We see it all the time at the mommy-and-me drop-in classes, on the playground, or during preschool pickups — a mom struggling.
Exhaustion written across her face as she hauls her crying child to her hip for the millionth time. All while attempting to reason with her other child, who’s red-faced and thrashing on the ground. It’s an intimately familiar scene for most moms.
So easily these challenging moments of child rearing can turn into days, weeks — even months.
I’m ashamed to say that I’ve stood amongst my fellow mom in moments like these, idle and quiet, without lending so much as an empathetic nod. Some sort of salute that says, I feel ya mama. You’re a warrior – you got this!

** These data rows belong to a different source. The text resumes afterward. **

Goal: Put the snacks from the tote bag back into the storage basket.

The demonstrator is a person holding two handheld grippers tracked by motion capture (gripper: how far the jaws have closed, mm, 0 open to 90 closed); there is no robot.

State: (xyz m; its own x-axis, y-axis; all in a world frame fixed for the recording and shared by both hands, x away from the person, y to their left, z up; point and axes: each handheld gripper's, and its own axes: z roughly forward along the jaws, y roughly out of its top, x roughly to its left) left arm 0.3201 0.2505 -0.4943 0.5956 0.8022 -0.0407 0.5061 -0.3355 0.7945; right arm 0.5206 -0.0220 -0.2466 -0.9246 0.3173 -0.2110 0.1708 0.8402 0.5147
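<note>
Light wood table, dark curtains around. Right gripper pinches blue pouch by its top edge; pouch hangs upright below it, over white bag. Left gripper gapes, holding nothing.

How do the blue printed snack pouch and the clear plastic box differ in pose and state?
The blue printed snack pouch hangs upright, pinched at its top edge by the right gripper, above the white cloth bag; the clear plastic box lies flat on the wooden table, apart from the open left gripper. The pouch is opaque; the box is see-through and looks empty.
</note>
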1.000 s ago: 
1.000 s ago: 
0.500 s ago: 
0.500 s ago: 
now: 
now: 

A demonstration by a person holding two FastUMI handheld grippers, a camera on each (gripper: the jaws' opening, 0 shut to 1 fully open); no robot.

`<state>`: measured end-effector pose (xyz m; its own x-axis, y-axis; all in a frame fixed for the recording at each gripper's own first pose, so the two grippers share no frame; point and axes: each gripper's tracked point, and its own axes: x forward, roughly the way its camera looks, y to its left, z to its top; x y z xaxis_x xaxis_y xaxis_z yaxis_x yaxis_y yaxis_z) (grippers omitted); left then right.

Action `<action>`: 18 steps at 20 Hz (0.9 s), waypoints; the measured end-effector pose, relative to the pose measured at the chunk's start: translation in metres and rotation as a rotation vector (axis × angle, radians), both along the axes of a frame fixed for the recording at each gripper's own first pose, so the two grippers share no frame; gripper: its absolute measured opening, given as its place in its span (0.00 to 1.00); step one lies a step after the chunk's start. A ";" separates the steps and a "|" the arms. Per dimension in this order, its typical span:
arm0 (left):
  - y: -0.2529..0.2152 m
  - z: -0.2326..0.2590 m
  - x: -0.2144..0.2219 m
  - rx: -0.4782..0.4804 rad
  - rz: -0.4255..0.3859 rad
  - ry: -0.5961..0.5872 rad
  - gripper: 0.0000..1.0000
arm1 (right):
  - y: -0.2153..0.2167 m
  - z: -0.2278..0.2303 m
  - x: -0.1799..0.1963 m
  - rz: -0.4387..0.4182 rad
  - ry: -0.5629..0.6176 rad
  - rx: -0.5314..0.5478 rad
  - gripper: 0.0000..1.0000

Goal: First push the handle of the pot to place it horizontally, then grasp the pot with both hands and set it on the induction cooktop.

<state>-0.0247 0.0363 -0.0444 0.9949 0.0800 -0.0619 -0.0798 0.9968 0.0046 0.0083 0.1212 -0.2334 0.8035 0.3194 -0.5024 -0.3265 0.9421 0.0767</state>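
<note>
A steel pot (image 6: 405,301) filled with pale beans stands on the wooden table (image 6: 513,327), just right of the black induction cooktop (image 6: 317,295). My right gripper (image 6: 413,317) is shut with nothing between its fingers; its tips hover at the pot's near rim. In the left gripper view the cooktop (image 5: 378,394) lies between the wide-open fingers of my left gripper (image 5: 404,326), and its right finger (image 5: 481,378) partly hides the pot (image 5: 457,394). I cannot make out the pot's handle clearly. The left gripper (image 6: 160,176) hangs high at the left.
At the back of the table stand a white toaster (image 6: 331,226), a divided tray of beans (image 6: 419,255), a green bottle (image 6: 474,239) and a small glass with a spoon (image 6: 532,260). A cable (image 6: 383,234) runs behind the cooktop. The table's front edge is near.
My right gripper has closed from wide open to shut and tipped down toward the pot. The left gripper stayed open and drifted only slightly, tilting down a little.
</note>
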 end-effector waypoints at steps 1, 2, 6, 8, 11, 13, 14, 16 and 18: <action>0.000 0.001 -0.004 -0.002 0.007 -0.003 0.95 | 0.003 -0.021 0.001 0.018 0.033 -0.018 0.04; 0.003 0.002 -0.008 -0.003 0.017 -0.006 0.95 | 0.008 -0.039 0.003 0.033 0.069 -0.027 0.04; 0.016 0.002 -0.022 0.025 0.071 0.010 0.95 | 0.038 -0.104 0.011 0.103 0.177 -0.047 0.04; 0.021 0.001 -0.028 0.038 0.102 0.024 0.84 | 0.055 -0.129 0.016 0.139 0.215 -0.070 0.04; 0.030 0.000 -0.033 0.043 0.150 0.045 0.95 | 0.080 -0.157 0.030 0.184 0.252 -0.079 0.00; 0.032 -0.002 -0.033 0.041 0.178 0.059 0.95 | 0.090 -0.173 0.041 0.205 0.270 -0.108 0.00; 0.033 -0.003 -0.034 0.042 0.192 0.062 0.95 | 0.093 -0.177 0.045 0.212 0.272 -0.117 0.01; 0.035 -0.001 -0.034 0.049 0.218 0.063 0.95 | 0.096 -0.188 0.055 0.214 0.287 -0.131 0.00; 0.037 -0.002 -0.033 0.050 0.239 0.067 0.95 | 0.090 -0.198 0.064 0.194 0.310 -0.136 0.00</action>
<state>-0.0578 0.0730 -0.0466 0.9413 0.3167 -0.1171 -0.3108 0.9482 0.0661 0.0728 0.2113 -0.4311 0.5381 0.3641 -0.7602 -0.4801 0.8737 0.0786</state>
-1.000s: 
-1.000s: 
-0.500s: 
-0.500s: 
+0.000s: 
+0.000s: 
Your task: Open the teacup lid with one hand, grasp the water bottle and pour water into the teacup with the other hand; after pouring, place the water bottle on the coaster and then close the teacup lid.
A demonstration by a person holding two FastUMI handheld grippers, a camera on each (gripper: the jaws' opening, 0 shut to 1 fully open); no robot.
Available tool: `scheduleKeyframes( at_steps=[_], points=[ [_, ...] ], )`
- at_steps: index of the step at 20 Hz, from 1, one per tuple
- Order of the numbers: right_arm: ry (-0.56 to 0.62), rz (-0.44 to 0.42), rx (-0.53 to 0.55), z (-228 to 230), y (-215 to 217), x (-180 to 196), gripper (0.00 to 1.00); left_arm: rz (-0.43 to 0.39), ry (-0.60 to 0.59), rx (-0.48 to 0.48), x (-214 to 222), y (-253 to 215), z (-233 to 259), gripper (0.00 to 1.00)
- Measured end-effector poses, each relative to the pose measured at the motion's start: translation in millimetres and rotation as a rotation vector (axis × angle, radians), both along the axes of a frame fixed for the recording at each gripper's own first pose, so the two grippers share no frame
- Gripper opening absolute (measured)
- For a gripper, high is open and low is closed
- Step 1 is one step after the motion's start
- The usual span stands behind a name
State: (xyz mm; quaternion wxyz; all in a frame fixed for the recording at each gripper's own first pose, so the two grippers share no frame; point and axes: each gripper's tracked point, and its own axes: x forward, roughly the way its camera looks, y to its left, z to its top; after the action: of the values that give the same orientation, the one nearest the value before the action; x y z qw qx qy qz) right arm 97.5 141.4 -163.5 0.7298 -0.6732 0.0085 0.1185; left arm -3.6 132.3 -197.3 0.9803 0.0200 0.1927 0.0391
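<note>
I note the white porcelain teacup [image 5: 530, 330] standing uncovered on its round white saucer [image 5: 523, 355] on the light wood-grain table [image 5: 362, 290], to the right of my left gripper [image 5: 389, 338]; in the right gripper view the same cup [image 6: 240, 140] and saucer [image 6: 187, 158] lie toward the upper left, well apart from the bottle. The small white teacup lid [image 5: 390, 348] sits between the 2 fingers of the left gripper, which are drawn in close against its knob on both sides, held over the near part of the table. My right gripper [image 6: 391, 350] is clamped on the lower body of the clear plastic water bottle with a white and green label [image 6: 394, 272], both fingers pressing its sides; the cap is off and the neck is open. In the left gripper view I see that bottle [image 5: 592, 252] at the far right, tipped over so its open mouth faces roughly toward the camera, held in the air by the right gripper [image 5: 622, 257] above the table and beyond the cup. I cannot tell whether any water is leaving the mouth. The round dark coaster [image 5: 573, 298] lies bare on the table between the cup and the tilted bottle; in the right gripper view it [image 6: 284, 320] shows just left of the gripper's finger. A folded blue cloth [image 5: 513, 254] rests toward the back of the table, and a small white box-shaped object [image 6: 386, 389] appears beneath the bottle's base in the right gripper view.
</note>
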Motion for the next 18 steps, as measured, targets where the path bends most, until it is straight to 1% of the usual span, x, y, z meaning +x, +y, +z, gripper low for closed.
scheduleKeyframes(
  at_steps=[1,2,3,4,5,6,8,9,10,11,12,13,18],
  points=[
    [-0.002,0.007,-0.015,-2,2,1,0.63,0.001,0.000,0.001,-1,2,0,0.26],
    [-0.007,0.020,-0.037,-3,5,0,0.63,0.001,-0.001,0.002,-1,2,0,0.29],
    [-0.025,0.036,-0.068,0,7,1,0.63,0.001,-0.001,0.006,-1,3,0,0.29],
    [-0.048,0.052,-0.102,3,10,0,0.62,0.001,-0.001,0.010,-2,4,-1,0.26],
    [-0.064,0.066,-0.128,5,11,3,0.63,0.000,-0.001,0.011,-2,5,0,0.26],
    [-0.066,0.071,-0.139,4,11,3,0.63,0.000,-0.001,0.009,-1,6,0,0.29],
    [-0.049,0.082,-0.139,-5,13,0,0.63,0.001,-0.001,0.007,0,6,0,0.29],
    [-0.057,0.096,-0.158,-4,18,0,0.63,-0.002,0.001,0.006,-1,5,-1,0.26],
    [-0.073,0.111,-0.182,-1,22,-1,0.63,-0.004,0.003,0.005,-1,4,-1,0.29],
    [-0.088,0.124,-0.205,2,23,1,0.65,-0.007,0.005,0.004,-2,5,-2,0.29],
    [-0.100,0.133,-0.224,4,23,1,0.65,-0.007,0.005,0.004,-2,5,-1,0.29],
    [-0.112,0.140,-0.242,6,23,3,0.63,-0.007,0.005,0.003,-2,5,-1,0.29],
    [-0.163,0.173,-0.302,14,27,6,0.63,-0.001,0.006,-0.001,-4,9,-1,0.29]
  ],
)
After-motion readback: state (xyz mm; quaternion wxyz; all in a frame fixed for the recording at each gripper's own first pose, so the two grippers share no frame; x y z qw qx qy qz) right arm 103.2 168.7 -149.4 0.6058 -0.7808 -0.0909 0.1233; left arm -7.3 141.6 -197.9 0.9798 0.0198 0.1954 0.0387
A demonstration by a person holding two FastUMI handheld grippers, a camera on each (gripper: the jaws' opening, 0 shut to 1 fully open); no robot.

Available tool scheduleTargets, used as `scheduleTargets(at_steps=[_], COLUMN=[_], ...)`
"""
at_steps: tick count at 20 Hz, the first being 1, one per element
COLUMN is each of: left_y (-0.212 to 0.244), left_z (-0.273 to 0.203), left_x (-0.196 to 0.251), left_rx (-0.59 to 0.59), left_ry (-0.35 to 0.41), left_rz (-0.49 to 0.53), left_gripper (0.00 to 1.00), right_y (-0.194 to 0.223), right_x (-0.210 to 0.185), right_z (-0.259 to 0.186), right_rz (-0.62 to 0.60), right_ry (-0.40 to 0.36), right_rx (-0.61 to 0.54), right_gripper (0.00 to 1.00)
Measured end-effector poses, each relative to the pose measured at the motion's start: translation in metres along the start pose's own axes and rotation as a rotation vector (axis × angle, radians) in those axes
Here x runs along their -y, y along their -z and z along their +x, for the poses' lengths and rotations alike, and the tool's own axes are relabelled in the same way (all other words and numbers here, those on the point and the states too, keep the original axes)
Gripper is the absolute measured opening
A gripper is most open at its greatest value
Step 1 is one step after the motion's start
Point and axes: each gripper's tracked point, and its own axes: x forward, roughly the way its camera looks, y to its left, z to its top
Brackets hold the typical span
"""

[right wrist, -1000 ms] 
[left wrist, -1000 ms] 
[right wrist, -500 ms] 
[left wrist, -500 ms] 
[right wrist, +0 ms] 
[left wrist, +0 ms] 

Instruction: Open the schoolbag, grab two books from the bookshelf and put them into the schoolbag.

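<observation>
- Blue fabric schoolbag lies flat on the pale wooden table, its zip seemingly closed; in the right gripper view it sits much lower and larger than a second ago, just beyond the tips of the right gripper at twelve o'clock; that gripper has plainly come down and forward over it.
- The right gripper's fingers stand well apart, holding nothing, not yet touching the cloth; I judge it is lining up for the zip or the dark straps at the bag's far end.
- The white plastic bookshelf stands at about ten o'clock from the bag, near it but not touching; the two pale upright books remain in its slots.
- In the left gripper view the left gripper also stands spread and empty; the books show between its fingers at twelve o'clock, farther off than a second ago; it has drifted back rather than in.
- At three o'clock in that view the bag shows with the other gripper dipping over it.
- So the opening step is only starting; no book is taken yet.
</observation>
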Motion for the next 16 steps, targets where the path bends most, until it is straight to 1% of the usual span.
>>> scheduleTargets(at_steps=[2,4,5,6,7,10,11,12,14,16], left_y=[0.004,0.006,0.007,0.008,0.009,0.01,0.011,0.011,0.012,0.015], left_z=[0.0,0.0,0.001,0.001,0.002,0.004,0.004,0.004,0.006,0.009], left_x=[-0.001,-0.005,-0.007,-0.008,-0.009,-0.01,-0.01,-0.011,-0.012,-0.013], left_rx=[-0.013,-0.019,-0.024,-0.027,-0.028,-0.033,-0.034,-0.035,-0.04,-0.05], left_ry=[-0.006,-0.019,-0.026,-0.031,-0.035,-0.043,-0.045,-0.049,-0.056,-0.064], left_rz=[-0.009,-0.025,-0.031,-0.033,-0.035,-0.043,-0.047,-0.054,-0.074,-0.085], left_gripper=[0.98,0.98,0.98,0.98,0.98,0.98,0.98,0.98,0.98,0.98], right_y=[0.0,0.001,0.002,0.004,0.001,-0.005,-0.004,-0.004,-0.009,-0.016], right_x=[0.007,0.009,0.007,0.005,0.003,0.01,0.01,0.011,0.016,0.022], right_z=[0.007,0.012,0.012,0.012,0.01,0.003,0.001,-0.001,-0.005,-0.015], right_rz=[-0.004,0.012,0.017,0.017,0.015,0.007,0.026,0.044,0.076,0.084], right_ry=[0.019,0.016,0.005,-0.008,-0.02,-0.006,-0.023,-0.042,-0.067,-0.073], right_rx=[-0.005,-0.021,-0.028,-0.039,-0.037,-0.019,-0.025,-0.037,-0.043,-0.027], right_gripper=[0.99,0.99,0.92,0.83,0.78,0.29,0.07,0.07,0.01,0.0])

Being stretched so thin already, it was hard to summon the strength to take care of my own human beings, let alone a fellow comrade. As awful as it sounds, in that other mother’s moment of agony, I was just thankful it wasn’t me.
I never realized how important a compassionate gesture from another mom was until I became that fallen comrade.
I was at my daughter’s preschool field trip and I had my 16-month-old son in tow. Within minutes, I was chasing him around the room filled with other moms and children, all quietly sitting for a presentation. I was frantically going through all of the plays from the desperate mom handbook: feeding him junk food to keep him occupied, giving him my phone to watch videos. Nothing worked. He eventually slumped through my arms in one final flop of defiance. The other moms gasped as his head thumped on the floor.
There was no damage to my son that day, but there was an awakening to the importance of mom fellowship.
As I stood in the hallway alone with my hysteric son, I longed for a I feel ya mama salute from another mom, or a sympathetic smile — anything. But I was completely on my own.
Who better to commiserate with, than another mom who knew exactly how I felt? Someone else who’s ankle deep in dirty diapers all day. Who has used their own shirt for a snotty nose emergency, or goes without sleep day in and day out. Who better to be there in a moment of defeat than one of my own?
Frazzled from the field trip, I took my kids for a walk in the afternoon. Another mom strolled toward us on the sidewalk. She was hunched over with her son on her shoulders, pushing her daughter in an umbrella stroller that had a number of bags hanging off of it. She looked miserable, so I stopped.
“One of those days, hey?” I said.
She stopped too, and we spoke for a while. She told me that her son refused to walk home. An encore to an already difficult day. I told her about the field trip. We talked about how moms sometimes struggle in silence, and how important it is to break that silence with other moms, if only to swap war stories.
The other mom and I parted in laughter, with smiles on our faces. That feeling of loneliness had faded away.
We had comfort in knowing there was another mom out there, walking down the exact same path.